Uniform: On duty, Davis usually wears a jumpsuit or coveralls in green to gray. Off duty, he favors blue-collar men's wear.
Qualities: Expert (+2) Engineer, Good (+2) Cooperation, Good (+2) Polite, Good (+2) Strength
Poor (-2) Recovering from Setbacks
Powers: Average (0) Super-Immunity, Average (0) Water Control, Average (0) Weather Sense
Motivation: To pick up the pieces.

Ford Alexander -- He has ruddy skin, brown eyes, and dark brown hair. He is tall and sturdy. Ford is married with an older daughter (from his wife's first marriage) and two younger sons; he is very close with all of them. They live in Easy City. Ford works as an engineer building artificial islands. He also volunteers to help clean up after storms.
Qualities: Good (+2) Engineer, Good (+2) Family Man, Good (+2) First Aid, Good (+2) Loyal, Good (+2) Tough
Poor (-2) Chills Easily

* * *
Hurricanes strike Louisiana fairly often. Know how to handle them.

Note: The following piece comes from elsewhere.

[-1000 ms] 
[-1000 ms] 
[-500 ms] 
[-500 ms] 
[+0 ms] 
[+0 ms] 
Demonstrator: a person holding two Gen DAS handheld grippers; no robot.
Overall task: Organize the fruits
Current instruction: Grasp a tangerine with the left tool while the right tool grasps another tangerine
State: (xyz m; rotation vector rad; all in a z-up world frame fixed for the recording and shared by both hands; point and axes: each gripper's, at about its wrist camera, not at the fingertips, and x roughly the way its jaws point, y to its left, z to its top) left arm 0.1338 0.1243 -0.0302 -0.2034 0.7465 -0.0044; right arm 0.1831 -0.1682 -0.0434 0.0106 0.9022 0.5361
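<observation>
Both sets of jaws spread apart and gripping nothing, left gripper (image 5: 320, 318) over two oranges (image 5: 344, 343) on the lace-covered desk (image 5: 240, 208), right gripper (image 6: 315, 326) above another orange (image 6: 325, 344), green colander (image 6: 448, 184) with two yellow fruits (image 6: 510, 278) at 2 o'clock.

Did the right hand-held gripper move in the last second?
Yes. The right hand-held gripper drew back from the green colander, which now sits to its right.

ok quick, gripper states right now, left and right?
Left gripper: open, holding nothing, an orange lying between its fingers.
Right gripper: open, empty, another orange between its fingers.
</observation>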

Shreveport is a city in northwest Louisiana, away from the coast.

Artificial islands can be made in various styles, floating or moored. They're a good way to cope with climate change. This is the wreck of la 'Tit'Ile. If finished, it would have looked something like this.

île (n.f.) island. la Grand'Ile Grand Isle.
-- Cajun French-English Glossary

petit (adj.) small; little; short. [When used as an adjective before a noun, the first syllable is often dropped. Thus, a listener will hear "une 'tite maison" or "un 'tit chien."] (n.m.) child.
-- Cajun French-English Glossary

la 'Tit'Ile -- the Little Island

See what's left of the boardwalk.

Disasters can cause traumatic stress. Understand how to help yourself or someone else cope with it.

Seafood Boil is a southern dish. Here's a recipe, but really, this stuff is more often made by algorithm.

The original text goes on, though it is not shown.